One-to-one: for each one User, you maybe only allow one [content] Channel (or, could be one-or-none, meaning a User may have one Channel, or may use use their User account to be a viewer and have no Channel. You might decide to change this later to be one-to-many, but for the example let's say you don't). All the data could be stored just on the User entity, but maybe you decided to separate it into two tables so you don't need to query the User entity which has sensitive info like a password, email, or physical address, when you just need a Channel. For each Channel, there is a foreign key pointing to the (owning_)user_id, and this is "unique", so no duplicate id's can exist in this column.

One-to-many (or Many-to-one): for each one Channel, there may be many Videos. You could use a relational table (channel_x_video), but this isn't necessary. You can just store the (owning_)channel_id on the Video, and it will not be unique like the prior example, since a Channel will have many Videos, and many Videos belong to one Channel. The only real difference between "one-to-many" and "many-to-one" is semantic - the direction you look at it.

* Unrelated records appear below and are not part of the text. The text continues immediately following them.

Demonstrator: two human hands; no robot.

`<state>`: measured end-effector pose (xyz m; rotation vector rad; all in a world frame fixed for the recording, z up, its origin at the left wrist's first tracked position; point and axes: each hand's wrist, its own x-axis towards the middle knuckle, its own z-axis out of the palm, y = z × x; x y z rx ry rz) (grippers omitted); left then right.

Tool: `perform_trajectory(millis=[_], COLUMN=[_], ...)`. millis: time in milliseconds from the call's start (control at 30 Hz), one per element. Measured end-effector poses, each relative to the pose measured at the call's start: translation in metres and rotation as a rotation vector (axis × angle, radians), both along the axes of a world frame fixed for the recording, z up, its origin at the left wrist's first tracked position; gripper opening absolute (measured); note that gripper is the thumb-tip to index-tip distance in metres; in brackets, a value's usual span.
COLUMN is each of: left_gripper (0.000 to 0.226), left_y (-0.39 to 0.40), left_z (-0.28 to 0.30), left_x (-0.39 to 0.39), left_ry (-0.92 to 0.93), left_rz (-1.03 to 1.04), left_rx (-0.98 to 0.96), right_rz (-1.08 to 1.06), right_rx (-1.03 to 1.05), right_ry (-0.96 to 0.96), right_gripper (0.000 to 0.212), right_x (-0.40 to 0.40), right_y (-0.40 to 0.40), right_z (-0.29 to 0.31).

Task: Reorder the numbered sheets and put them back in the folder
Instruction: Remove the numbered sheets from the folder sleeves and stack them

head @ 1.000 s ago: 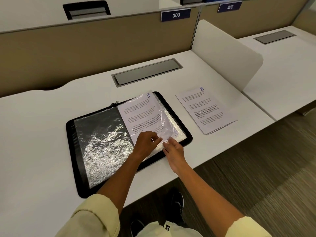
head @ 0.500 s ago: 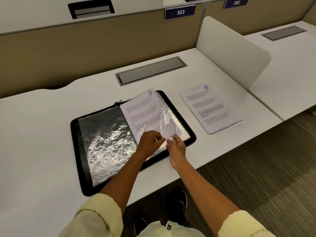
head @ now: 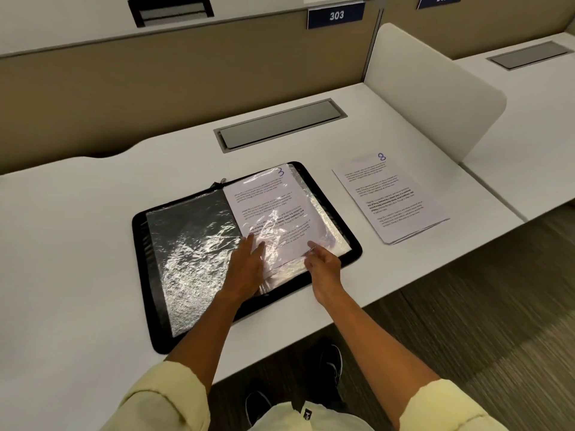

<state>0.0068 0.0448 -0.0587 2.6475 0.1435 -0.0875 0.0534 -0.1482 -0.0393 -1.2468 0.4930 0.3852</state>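
Here we see a black zippered folder [head: 245, 250] lying open on the white tabletop [head: 77, 244], its crinkled clear sleeves glinting. Sheet 3 [head: 270, 203] sits in the right-hand sleeve [head: 326, 225]. Our left hand [head: 247, 269] rests flat on it, grip spread; our right hand [head: 322, 264] pinches the sleeve's near corner. To the right lies a loose paper stack topped by sheet 8 [head: 389, 197], beside a rounded white divider [head: 435, 88].

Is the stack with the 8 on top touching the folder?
Apart. The head view shows bare white desk between the stack and the folder's black right edge.
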Motion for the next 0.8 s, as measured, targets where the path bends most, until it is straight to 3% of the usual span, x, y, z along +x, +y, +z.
perform_trajectory(millis=[333,700,800], left_gripper=[0.077,0.063,0.062], left_y=[0.015,0.014,0.013], left_z=[0.0,0.002,0.005], left_x=[-0.009,-0.007,-0.009], left_ry=[0.066,0.13,0.154], left_rz=[-0.053,-0.036,-0.049], left_rx=[0.157,0.148,0.128], right_rz=[-0.04,-0.279,-0.314], right_rx=[-0.107,-0.38,-0.348], right_ry=[0.024,0.037,0.064], right_gripper=[0.035,0.01,0.01], right_x=[-0.012,-0.05,-0.058], right_y=[-0.006,-0.021,-0.02], right_z=[0.002,0.007,0.008])
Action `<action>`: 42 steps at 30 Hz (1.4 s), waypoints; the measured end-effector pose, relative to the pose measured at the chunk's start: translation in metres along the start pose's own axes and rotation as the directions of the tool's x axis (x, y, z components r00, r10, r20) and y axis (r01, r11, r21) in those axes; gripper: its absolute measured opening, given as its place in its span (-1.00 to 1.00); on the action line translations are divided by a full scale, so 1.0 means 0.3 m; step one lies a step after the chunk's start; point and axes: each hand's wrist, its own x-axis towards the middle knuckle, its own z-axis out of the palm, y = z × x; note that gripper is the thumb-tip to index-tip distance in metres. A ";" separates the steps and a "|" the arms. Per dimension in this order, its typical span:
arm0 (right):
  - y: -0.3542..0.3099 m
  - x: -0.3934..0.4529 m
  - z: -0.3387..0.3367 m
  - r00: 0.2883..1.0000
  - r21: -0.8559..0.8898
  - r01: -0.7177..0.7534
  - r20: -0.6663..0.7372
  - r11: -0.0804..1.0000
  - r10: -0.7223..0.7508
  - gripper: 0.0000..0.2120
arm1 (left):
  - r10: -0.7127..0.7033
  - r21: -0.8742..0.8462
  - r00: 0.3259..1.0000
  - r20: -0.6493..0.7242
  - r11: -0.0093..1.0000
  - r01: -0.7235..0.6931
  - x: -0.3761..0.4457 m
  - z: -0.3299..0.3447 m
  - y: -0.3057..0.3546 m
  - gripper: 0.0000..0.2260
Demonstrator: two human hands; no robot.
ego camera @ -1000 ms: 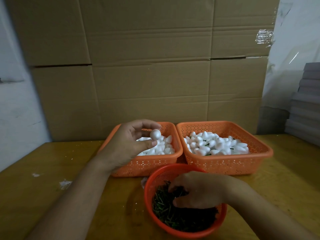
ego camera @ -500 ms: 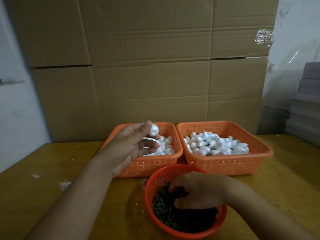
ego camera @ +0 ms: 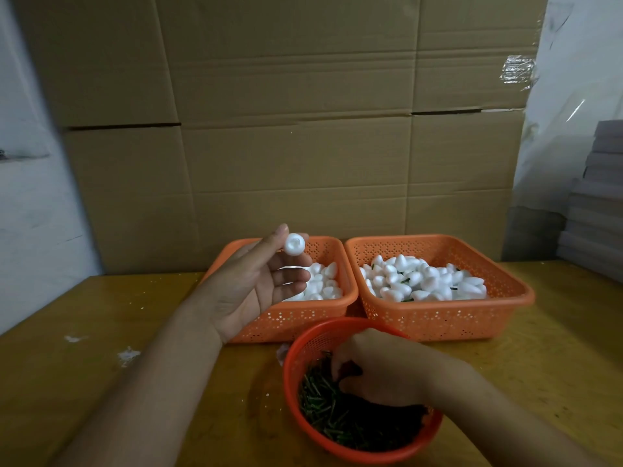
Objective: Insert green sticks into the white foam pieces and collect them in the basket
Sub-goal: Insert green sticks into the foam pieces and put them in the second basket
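My left hand is raised palm-up over the left orange basket and pinches one white foam piece between thumb and forefinger, its flat end facing me. That basket holds plain white foam pieces. The right orange basket holds foam pieces with green sticks in them. My right hand reaches down into the round red basket of loose green sticks, fingers curled among them; whether it holds one is hidden.
Everything stands on a yellow wooden table with white foam crumbs at the left. A wall of cardboard boxes rises right behind the baskets. Grey stacked sheets sit at the far right.
My left hand has turned palm-up and lifted the foam piece higher, now held at the fingertips. My right hand stays among the green sticks, shifting only slightly.
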 end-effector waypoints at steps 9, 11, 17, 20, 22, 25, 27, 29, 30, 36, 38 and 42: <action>-0.018 -0.010 -0.027 0.994 0.049 -0.006 -0.106 0.999 0.011 -0.79 | 0.006 0.017 1.000 -0.014 1.000 -0.006 -0.001 0.004 -0.003 -0.80; -0.021 -0.013 -0.033 0.992 0.065 -0.010 -0.127 0.998 0.018 -0.81 | 0.007 0.019 1.000 -0.012 1.000 -0.007 -0.001 0.004 -0.003 -0.81; -0.030 -0.021 -0.045 0.987 0.097 -0.023 -0.158 0.995 0.038 -0.88 | 0.004 0.015 1.000 -0.018 1.000 -0.004 -0.003 0.001 -0.004 -0.79; -0.030 -0.030 -0.070 0.991 0.163 0.004 -0.130 0.987 0.018 -0.92 | 0.009 0.023 1.000 0.001 1.000 -0.009 -0.003 0.001 -0.004 -0.83; -0.027 -0.036 -0.087 0.992 0.218 0.023 -0.126 0.976 0.005 -0.91 | 0.012 0.009 1.000 0.000 1.000 -0.012 -0.001 -0.003 -0.008 -0.82; -0.017 -0.044 -0.102 0.998 0.359 0.038 -0.065 0.933 -0.016 -0.91 | 0.006 0.002 1.000 0.001 1.000 -0.006 0.001 -0.006 -0.013 -0.83; -0.020 -0.053 -0.113 0.999 0.575 0.037 -0.004 0.817 -0.042 -0.93 | 0.001 0.007 1.000 0.005 1.000 -0.001 0.003 -0.006 -0.015 -0.85; -0.034 -0.059 -0.127 0.996 0.867 0.055 -0.011 0.496 -0.091 -0.91 | 0.000 0.007 1.000 0.006 1.000 0.000 0.003 -0.006 -0.014 -0.87; -0.041 -0.057 -0.135 0.994 0.956 0.071 -0.044 0.285 -0.101 -0.93 | 0.001 0.006 1.000 0.006 1.000 -0.001 0.002 -0.007 -0.013 -0.87; -0.081 -0.035 -0.151 0.978 0.966 0.113 -0.066 -0.233 0.200 -0.85 | 0.011 0.011 1.000 0.010 1.000 -0.011 -0.001 -0.007 -0.010 -0.79; -0.083 -0.030 -0.149 0.964 0.967 0.102 -0.039 -0.232 0.262 -0.87 | 0.009 0.005 1.000 -0.001 1.000 -0.009 0.000 -0.006 -0.010 -0.80; -0.079 -0.017 -0.144 0.951 0.947 0.124 -0.029 -0.295 0.307 -0.92 | 0.005 0.012 1.000 0.000 1.000 -0.005 -0.001 -0.006 -0.010 -0.84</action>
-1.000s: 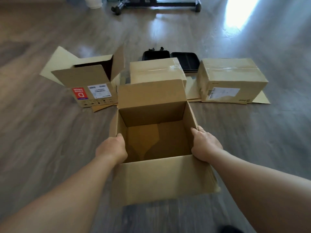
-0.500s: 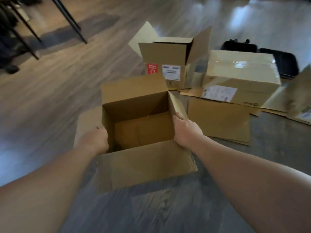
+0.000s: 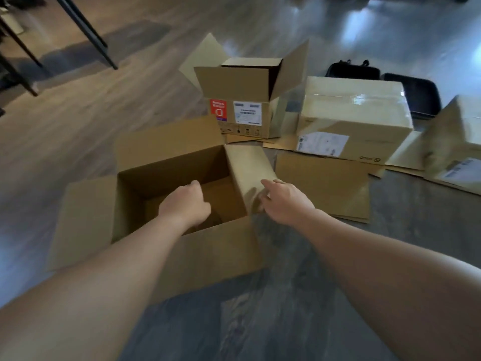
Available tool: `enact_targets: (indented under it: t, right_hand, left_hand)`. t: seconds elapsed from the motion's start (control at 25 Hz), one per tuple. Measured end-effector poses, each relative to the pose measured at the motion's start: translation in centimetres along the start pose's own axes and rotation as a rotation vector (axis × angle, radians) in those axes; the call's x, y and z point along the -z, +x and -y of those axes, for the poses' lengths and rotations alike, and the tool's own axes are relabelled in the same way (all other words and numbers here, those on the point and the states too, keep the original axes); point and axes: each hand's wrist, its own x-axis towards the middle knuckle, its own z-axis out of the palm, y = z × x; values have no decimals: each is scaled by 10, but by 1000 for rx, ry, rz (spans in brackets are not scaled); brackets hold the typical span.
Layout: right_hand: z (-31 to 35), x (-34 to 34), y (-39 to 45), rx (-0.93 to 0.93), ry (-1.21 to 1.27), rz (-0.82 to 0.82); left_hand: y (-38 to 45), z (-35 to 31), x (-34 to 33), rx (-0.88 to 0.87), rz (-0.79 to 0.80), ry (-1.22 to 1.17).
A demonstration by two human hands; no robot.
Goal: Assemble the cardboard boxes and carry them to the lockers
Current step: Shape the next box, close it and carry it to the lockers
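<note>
The open box [image 3: 166, 204] sits on the floor [image 3: 78, 126] right in front of the person, nearest of all the boxes. It is plain brown cardboard, standing upright with its bottom formed, its far flap raised, its left flap lying outward and its near flap hanging down. The right flap [image 3: 247, 173] is tilted up and inward. The right hand [image 3: 283, 201] touches that flap from outside; its fingers look loosely curled against the card, but blur hides whether they pinch it. The left hand [image 3: 186, 204] reaches over the box's opening, fingers relaxed and lightly bent, gripping nothing visible.

By my reading, this box is erected but its top is not closed, so folding the flaps is the step in hand. Beyond it, a labelled box [image 3: 247, 110] stands with flaps open, and a taped box [image 3: 354, 118] looks finished; another box [image 3: 458, 142] shows partly at the right edge. Flat cardboard sheets [image 3: 325, 186] lie beside them, likely yet to be assembled. No lockers are in view, so all carrying appears left to do.
</note>
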Motion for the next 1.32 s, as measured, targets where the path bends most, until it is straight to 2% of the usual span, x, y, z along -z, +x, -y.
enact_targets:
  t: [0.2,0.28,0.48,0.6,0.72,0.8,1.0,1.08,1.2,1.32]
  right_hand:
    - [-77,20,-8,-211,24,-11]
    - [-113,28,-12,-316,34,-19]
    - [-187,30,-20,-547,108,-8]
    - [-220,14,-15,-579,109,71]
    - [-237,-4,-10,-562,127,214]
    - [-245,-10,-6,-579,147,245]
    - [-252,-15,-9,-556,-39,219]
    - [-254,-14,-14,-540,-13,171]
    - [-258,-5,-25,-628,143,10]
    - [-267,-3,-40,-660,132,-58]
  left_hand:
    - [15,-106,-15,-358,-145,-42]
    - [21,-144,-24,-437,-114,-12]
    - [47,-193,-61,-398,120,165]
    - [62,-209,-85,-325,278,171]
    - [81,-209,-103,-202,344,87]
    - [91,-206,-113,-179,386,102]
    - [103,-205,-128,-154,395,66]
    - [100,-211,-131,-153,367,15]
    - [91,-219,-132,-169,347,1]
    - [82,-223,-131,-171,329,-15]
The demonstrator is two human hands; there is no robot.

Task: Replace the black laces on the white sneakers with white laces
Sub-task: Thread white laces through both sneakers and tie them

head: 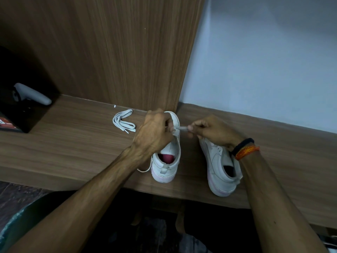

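Observation:
Two white sneakers stand on the wooden desk (73, 143), heels toward me. My left hand (155, 130) grips the front of the left sneaker (166, 167) around its eyelets. My right hand (213, 132) pinches the end of a white lace (182, 128) that runs out of that sneaker's eyelet to the right. Another end of this lace trails off the shoe's left side near my wrist. My right wrist covers the front of the right sneaker (221, 172). A second white lace (123, 121) lies bundled on the desk left of my hand. No black laces are in view.
A wooden panel (118, 52) rises behind the shoes, with a pale wall (264, 61) to its right. At the far left a grey controller (34, 94) lies on a black box (20, 114). The desk's front edge runs just below the sneakers' heels.

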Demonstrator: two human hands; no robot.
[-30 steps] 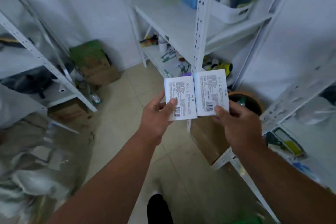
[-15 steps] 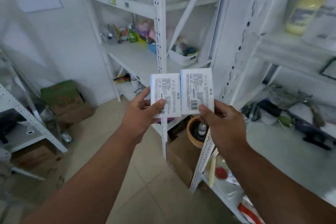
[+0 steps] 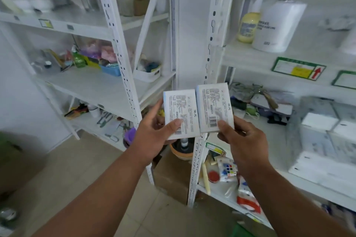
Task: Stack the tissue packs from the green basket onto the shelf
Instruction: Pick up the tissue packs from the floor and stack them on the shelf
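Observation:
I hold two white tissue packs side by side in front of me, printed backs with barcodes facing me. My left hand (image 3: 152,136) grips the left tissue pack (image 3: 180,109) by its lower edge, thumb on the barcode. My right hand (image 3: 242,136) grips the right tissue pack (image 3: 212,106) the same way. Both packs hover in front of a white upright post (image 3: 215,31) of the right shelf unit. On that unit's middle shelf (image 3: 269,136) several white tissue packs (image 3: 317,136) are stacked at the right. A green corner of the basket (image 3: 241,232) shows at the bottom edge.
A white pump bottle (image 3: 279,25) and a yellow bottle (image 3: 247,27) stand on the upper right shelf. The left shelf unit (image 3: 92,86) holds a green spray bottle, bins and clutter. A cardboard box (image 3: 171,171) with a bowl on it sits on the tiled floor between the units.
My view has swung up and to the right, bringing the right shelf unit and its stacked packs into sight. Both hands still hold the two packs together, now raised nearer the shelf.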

Many-to-many: many Users will watch many Videos. Maybe for saving whether a Video was watched by a User, you store it on a table (by the way, this example might not be the best example, but I was struggling to find a good example for many-to-many to fit the theme). Although each video-to-user relation may be one-to-one, many Videos will be watched by one User, and many Users will watch one Video. This would be not possible to store on both the Video or the User tables, so you will need a relational table (video_x_user, or include "watched" in the table name for clarity of purpose). The id column of each row is irrelevant, but each entry will need to store the video_id and the user_id (and neither will be unique), as well as maybe the percent watched as a float, the datetime it was watched, etc. Many-to-many relationships get very complicated often, so should be used carefully, especially when duplicate combinations of a_x_b can occur (here, we shouldn't store a new row when a user watches a video a second time)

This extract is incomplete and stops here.